21 avril 2016 | Corinne Schmid und Bänz Lundsgaard-Hansen

Les quantités excessives de nutriments déversées dans les eaux suisses au siècle dernier ont affecté la reproduction naturelle des corégones et des ombles-chevaliers. Jusqu'à présent, des programmes d'alevinage ont alors été mis en place pour soutenir les effectifs et maintenir l'attractivité de la pêche. Ont-ils atteint leurs objectifs ? Leur efficacité varie selon les espèces et les lacs.
Corinne Schmid et Bänz Lundsgaard-Hansen

Comme la truite et le saumon, l'omble chevalier et les corégones appartiennent à l'ordre des salmoniformes. Ils affectionnent les eaux bien oxygénées et trouvent donc dans les lacs périalpins suisses des conditions idéales à leur développement. Beaucoup d'espèces se reproduisent en profondeur et sont tributaires d'un substrat caillouteux peu colmaté et d'une bonne oxygénation pour assurer leur pérennité. Au cours du dernier siècle, cependant, la teneur en oxygène des eaux lacustres a fortement diminué du fait d'apports excessifs de nutriments (eutrophisation) dus au développement de l'apport d'engrais dans l'agriculture et au rejet d'eaux usées chargées, notamment, en phosphates.  L'arrivée de quantités importantes d'azote et de phosphore dans un écosystème lacustre provoque un fort développement des algues et de la végétation aquatique. Lorsque ces algues, ces végétaux et les organismes qui ont profité de leur croissance meurent, ils se déposent au fond du lac où ils sont dégradés par des bactéries et d'autres micro-organismes. Or la dégradation de cette matière organique est fortement consommatrice d'oxygène. Cet élément se raréfie donc près du fond et des conditions d'anoxie peuvent apparaître, notamment dans les zones de très grande profondeur qui sont plus difficilement réalimentées par les eaux de surface. Pour les poissons qui fraient en profondeur, ce phénomène peut s'avérer fatal : la mauvaise oxygénation des œufs peut causer leur mort, ce qui compromet fortement ou totalement le recrutement naturel.
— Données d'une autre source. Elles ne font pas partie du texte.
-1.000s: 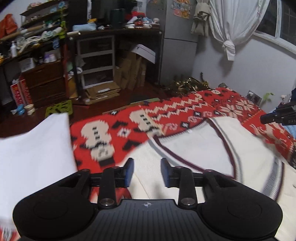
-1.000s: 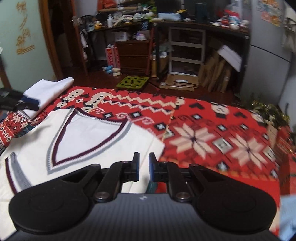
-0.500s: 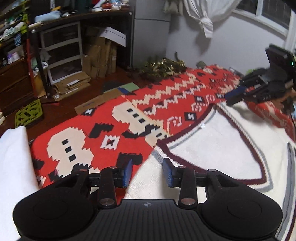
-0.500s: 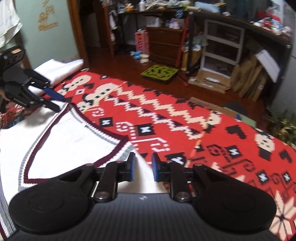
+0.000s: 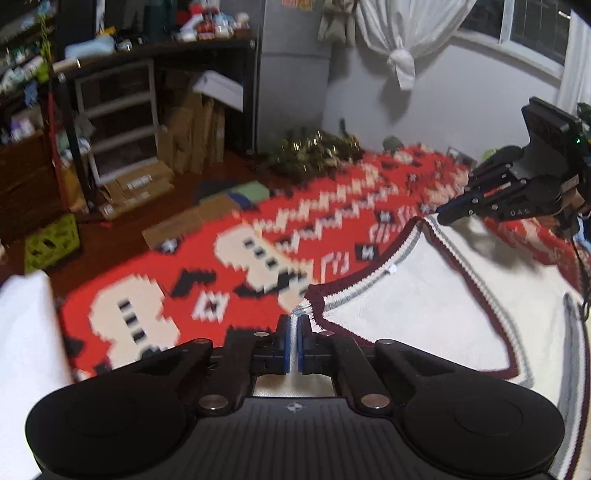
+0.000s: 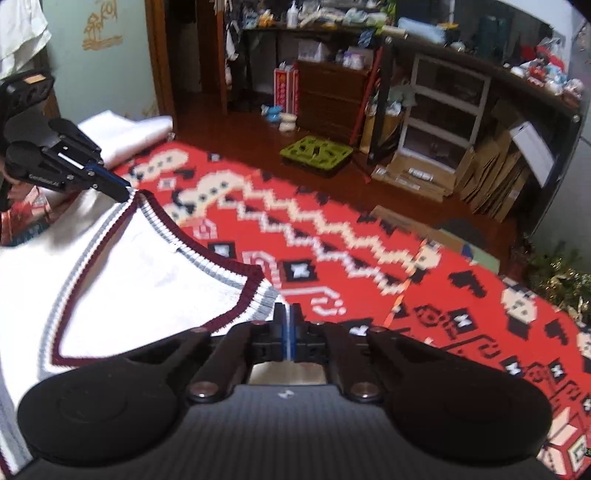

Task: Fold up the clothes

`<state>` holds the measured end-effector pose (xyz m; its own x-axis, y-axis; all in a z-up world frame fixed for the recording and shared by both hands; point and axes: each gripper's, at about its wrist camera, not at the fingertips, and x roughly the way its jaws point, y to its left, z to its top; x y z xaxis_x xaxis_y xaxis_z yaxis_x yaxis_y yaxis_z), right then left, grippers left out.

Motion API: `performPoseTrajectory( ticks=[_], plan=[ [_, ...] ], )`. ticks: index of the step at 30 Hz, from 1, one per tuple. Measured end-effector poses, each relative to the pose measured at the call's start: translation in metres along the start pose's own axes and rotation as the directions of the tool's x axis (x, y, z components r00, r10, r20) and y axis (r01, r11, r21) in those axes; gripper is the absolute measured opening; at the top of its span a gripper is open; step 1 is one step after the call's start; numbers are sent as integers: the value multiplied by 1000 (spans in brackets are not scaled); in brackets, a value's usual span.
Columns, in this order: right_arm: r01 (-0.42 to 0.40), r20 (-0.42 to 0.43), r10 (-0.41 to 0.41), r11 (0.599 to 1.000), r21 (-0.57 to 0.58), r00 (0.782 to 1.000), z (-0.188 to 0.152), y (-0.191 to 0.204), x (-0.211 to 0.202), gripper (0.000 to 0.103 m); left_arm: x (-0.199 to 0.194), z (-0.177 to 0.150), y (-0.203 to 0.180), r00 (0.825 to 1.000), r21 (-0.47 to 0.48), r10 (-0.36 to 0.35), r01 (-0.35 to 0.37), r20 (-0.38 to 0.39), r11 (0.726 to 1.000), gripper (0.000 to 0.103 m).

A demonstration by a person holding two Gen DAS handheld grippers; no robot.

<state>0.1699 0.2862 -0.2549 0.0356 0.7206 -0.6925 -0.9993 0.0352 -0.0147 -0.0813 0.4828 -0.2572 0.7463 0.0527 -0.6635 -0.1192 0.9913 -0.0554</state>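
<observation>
The left gripper [image 5: 294, 320] is pinching one shoulder of the white vest [image 5: 417, 306]. The right gripper [image 6: 288, 314] is pinching the other shoulder. The vest is lying behind both, on a red blanket [image 6: 369, 240] stretching ahead.

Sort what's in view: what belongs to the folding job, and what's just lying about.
In the job:
vest, held at both shoulders
left tongs, shut on one shoulder
right tongs, shut on the other
blanket under it

Lying about:
white cloth
green crate
cardboard
curtain
</observation>
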Motion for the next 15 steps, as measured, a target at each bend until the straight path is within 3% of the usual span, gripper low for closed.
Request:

Les lacs suisses ont été plus ou moins fortement touchés par l'eutrophisation (Fig. 2). L'adaptation de la réglementation dans le domaine agricole, la construction des stations d'épuration et l'interdiction des phosphates dans les lessives dans la deuxième moitié du XXe siècle ont eu pour effet une nette amélioration de la qualité des eaux et les teneurs en phosphore sont aujourd'hui comparables à ce qu'elles étaient avant l'eutrophisation. Mais l'oxygénation des sédiments est-elle pour autant redevenue suffisante pour permettre le bon développement des œufs de salmonidés ? Par un suivi ciblé, il est possible de savoir si les populations d'omble et de corégones sont à nouveau capables de se renouveler naturellement ou si les actions de repeuplement sont encore nécessaires au soutien des effectifs.

Figure 2 : Évolution des teneurs en phosphore dans 4 lacs suisses de 150 à 2010. Les apports excessifs de matières nutritives ont des conséquences dramatiques sur les conditions d'oxygénation des profondeurs et peuvent, de ce fait, limiter voire empêcher la reproduction naturelle des salmonidés.
Données : OFEV

Comment marque-t-on 1 million de poissons ?

Alors qu'en général, le nombre de poissons déversés lors de l'alevinage d'un tronçon de rivière est de l'ordre de quelques centaines à quelques milliers, il peut facilement atteindre quelques centaines de milliers voire plusieurs millions dans le cas d'un grand lac. Le suivi d'un lac exige donc le marquage d'un très grand nombre d'individus. L'une des meilleures méthodes consiste à marquer les otolithes, de petites concrétions calcaires constitutives de l'appareil auditif. Les œufs ou les alevins sont maintenus pendant plusieurs heures - jusqu'à une journée - dans une eau contenant un colorant fluorescent. Ils absorbent alors cette substance et la fixent dans les otolithes où elle est encore nettement détectable des années plus tard par simple examen microscopique (Fig. 3) .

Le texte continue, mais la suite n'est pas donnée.